Your assignment: Your answer should consist of the lines below that hold the word "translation".
*** The input ***
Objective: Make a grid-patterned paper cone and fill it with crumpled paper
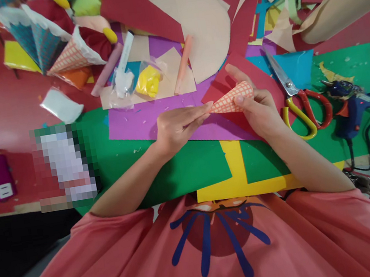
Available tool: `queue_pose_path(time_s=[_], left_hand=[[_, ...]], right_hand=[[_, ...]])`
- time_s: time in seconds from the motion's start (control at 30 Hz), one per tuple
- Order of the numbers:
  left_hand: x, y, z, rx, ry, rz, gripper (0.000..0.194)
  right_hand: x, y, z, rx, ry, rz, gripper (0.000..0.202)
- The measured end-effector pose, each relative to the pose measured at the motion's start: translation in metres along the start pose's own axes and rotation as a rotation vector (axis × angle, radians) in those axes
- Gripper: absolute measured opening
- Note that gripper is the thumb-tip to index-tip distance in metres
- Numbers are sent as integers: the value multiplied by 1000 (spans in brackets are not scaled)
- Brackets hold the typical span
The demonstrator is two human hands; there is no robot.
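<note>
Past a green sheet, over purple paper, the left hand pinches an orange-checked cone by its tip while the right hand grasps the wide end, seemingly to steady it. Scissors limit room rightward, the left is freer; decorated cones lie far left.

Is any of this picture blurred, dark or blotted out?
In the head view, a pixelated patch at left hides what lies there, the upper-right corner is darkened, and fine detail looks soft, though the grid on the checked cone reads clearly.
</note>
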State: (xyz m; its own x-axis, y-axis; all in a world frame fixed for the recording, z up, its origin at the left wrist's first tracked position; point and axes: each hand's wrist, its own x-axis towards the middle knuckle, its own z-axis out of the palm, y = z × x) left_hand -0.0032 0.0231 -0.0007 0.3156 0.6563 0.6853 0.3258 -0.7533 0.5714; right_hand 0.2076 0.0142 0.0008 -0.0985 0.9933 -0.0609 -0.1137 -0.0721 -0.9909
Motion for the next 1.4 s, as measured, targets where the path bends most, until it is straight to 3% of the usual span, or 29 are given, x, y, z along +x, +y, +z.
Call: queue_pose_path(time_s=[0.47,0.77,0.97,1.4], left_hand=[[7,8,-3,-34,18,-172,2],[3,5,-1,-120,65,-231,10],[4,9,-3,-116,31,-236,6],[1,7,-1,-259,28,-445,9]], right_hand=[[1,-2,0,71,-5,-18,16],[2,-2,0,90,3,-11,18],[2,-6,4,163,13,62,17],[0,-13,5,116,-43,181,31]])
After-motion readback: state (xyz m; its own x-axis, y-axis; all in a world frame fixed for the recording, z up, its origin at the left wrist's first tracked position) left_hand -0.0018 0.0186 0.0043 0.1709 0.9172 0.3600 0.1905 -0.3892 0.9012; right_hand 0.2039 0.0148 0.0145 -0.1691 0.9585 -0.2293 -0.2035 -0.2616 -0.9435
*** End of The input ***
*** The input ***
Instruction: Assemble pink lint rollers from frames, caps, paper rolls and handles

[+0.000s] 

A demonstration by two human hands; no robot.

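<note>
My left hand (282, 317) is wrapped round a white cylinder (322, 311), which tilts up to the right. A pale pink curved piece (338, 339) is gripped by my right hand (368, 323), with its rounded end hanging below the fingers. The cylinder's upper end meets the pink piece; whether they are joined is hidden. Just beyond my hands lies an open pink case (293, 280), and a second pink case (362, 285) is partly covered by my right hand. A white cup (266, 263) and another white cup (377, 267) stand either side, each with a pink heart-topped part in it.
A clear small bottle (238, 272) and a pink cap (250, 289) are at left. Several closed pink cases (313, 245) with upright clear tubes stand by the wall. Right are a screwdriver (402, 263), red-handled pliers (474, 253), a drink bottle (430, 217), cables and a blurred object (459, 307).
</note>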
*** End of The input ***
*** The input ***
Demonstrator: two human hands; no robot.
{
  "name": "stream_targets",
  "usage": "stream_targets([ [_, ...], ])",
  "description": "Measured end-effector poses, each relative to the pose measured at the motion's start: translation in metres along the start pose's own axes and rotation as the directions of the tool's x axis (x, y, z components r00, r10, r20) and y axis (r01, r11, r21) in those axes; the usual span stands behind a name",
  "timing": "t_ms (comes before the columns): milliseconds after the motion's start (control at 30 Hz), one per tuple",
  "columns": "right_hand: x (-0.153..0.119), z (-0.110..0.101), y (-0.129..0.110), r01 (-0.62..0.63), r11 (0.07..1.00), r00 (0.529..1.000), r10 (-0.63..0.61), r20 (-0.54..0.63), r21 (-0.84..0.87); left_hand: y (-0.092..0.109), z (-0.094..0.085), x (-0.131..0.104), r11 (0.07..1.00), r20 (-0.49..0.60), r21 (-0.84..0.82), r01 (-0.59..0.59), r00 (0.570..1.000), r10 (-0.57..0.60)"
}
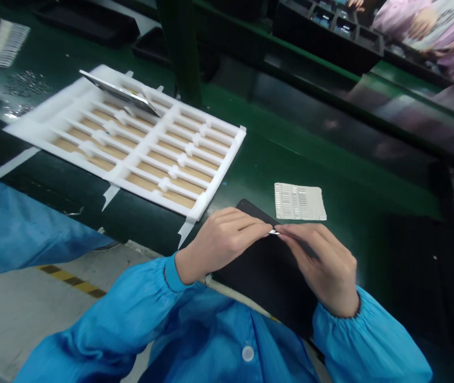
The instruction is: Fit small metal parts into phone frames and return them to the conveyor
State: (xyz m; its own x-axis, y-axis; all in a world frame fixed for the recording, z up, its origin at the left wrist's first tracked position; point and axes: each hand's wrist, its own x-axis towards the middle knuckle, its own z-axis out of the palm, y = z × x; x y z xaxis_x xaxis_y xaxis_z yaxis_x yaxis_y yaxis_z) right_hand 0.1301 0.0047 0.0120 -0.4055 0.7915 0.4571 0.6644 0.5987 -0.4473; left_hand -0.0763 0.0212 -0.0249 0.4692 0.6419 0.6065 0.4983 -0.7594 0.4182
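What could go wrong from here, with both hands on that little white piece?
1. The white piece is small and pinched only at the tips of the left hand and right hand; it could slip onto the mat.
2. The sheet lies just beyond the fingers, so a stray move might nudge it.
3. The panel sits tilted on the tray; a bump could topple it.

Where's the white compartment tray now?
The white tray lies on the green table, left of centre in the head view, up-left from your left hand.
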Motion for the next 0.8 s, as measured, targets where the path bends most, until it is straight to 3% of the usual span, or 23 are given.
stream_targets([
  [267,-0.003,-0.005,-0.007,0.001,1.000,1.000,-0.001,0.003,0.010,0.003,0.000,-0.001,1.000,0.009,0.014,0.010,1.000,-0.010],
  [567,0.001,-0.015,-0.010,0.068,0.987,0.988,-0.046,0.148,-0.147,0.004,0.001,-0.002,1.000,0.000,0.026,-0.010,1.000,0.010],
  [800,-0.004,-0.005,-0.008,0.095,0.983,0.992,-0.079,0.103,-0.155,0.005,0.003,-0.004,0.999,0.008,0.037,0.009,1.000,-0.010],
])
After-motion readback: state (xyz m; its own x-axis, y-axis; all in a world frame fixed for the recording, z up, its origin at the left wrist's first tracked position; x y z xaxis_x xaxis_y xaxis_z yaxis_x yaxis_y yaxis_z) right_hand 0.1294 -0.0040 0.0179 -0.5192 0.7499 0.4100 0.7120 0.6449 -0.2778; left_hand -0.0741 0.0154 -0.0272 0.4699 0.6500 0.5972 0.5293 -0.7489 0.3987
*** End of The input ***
Exercise result:
- The measured end-effector pose, each relative to the pose measured at the motion's start: translation in metres along the start pose's own axes and rotation as a rotation vector (axis × angle, radians) in those axes
  "description": "Measured end-effector poses, each relative to the pose measured at the motion's start: translation in metres along the start pose's own axes and rotation as the directions of the tool's x axis (x, y, z components r00, r10, r20) and y axis (r01, r11, r21) in those axes; the usual span stands behind a name",

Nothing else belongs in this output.